Saturday, February 7, 2009

Inside us there is something that has no name and that something is what we are

“I don't think we did go blind, I think we are blind, Blind but seeing, Blind people who can see, but do not see”

I think that it’s not public the great affection that I have for the Portuguese writer José Saramago. For my family it’s very much of “she likes reading” and I know that if I asked to my closest relatives, as my mother or my sister, five books that I own, they wouldn’t know how to answer. My cousin would say easily 20 bands that I like and my other cousin knows instantly if I like or not of something to wear, for example, but with books it seems that it’s something completely apart. So, for them, I can have all Saramago books or all the Nicholas Sparks romances that the difference wouldn’t be much. I have some friends that also read, that gave and receive books, that know the latest titles and that, but I think that only two read Saramago and like it. It’s so common to hear that Saramago books are boring and hard to read and so rare hear someone enthusiastically talking about his stories. I can think “well, maybe it’s just people of my age that don’t read much Saramago, or my circle of friends”, and hope that be that, but there’s an image that I have in my mind of him (completely alone in a table in a book fair, in Lisbon) that takes me back to the other feeling.

He creates the most unpredictable situations and simply put humans reacting to them. Saramago stories should be discussed at TV, at radio, at school, everywhere, “and if people stop dying from one day to another?”, “and if suddenly we all stop seeing?”, “what if one woman could truly see a person’s interior?”, “how would we react if we found out someone exactly like us?”. “what can happen when a man changes just one word in a book that is read to be published?”, “if we had the opportunity, would we like to have a 7-days notice before the moment where we die?”, … To read Saramago is a mental exercise. How many times did I read the same sentence? How many times I went back to understand what was there at my front? His stories open new worlds and new possibilities for me, talk to me of humanity, of the very basic instincts, of good, of bad, of people as they are, with no colourful tricks, of things that are beneath.

“Some people spend their entire lives reading but never get beyond reading the words on the page, they don't understand that the words are merely stepping stones placed across a fast-flowing river, and the reason they're there is so that we can reach the farther shore, it's the other side that matters.”

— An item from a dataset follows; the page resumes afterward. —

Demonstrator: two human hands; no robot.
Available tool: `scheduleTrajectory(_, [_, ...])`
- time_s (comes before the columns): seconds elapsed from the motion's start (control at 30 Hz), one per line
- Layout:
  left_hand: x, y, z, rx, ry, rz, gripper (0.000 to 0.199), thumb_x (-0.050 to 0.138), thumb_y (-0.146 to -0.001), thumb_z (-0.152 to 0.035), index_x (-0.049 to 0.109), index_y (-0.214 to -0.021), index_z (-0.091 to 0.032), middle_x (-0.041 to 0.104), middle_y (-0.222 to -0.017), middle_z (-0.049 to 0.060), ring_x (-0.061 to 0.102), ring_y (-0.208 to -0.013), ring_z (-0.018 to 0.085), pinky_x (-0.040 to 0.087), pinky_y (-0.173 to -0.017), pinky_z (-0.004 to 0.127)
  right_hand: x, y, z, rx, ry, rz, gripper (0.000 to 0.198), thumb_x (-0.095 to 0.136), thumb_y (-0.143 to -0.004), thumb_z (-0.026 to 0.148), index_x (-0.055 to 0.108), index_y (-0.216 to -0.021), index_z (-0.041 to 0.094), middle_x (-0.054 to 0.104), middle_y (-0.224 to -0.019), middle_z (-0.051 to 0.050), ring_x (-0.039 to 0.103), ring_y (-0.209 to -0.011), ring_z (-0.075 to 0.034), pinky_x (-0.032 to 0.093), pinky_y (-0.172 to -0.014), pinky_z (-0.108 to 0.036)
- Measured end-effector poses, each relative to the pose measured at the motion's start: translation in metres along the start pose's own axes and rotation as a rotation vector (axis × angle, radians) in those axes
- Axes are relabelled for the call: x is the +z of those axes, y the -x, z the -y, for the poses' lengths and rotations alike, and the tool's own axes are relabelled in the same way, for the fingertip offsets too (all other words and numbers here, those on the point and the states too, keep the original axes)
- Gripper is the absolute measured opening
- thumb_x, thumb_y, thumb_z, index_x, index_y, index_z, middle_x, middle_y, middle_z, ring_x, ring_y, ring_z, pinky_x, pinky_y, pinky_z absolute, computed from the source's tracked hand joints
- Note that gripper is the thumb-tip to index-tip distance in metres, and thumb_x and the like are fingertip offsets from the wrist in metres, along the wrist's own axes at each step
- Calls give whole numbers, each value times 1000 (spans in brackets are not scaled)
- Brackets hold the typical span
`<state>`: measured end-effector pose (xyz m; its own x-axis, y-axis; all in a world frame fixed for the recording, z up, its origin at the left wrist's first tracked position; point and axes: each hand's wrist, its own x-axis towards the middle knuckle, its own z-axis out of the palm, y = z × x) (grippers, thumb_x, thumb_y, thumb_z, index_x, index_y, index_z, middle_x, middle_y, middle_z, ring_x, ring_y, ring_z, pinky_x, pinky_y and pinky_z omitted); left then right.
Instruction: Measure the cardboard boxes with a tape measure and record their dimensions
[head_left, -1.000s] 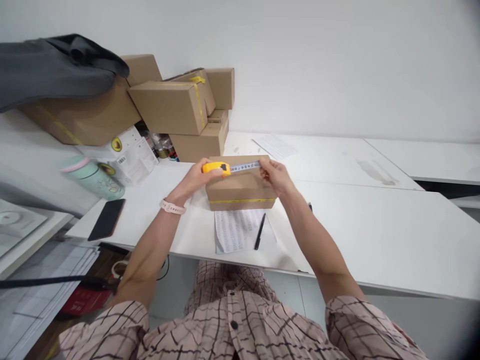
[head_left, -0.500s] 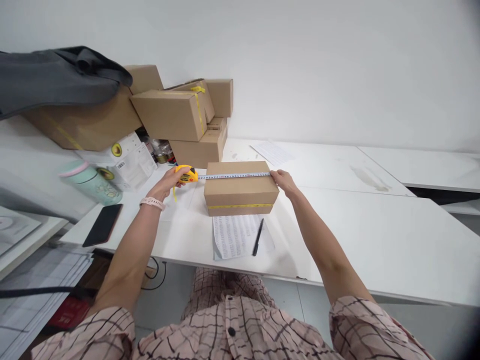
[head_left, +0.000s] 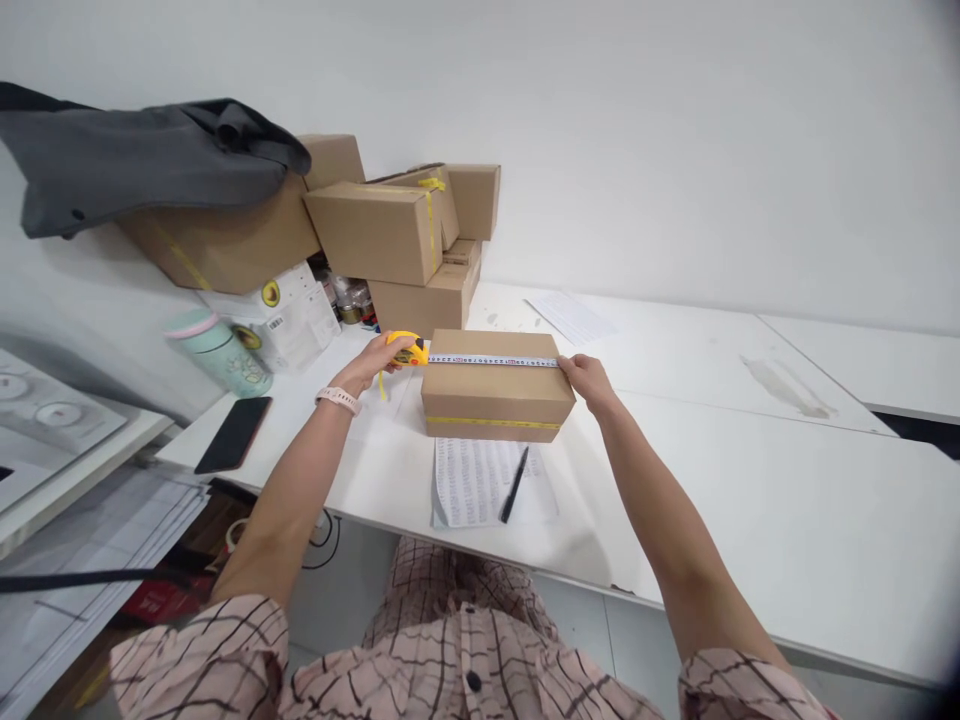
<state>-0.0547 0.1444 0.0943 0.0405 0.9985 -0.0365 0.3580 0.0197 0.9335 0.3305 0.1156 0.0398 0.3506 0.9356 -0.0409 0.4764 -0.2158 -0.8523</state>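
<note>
A brown cardboard box (head_left: 499, 385) with a yellow strip along its front stands on the white table. My left hand (head_left: 373, 360) is closed around a yellow tape measure (head_left: 409, 350) at the box's left edge. The white blade (head_left: 491, 360) is drawn out across the top of the box. At the right edge, my right hand (head_left: 589, 380) pinches the blade's end against the box. Printed sheets (head_left: 472, 490) lie partly under the box's front, with a black pen (head_left: 515, 485) on them.
Stacked cardboard boxes (head_left: 375, 235) rise at the back left, with a dark grey cloth bag (head_left: 172, 150) on top. A mint bottle (head_left: 225, 355) and a phone (head_left: 234, 434) are on the table's left. Another paper (head_left: 574, 315) lies near the wall.
The tape measure's case has come up close to the box's left edge, and less blade is out between them. The view has shifted, so everything sits farther right. Both hands keep their hold.
</note>
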Motion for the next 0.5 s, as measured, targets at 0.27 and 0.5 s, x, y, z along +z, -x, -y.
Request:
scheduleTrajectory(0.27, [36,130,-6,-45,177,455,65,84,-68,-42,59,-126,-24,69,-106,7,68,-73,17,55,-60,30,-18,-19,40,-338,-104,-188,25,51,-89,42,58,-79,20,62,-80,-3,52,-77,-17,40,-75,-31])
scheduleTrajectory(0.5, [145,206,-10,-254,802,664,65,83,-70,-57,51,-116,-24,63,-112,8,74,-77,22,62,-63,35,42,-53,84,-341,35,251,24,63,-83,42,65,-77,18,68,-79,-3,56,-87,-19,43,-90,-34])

A few times ago I spent some days in the Pyrenees and I took a Saramago’s book that it was read a little bit almost every day aloud, and I can’t take out of my mind this image, of getting to a mountain refuge at the end of the day, perfect weather and wonderful places, and be sited on a stone resting and hearing (or reading if it was my time) his story, with my eyes closed. I haven’t read or heard anything aloud since my early school years and it was so good to discover that little pleasure.

Something to read more and more in these 1001 days =)

“The moral conscience that so many thoughtless people have offended against and many more have rejected, is something that exists and has always existed. It was not an invention of the philosophers of the Quartenary, when the soul was little more than a muddled proposition. With the passing of time, as well as then social evolution and genetic exchange, we ended up putting our conscience in the colour of blood and in the salt of tears, and, as if that were not enough, we made our eyes into a kind of mirror turned inwards, with the result that they often show without reserve what we are verbally trying to deny. Add to this general observation, the particular circumstance that in simple spirits, the remorse caused by committing some evil act often becomes confused with ancestral fears of every kind, and the result will be that the punishment of the prevaricator ends up being, without mercy or pity, twice what he deserved.”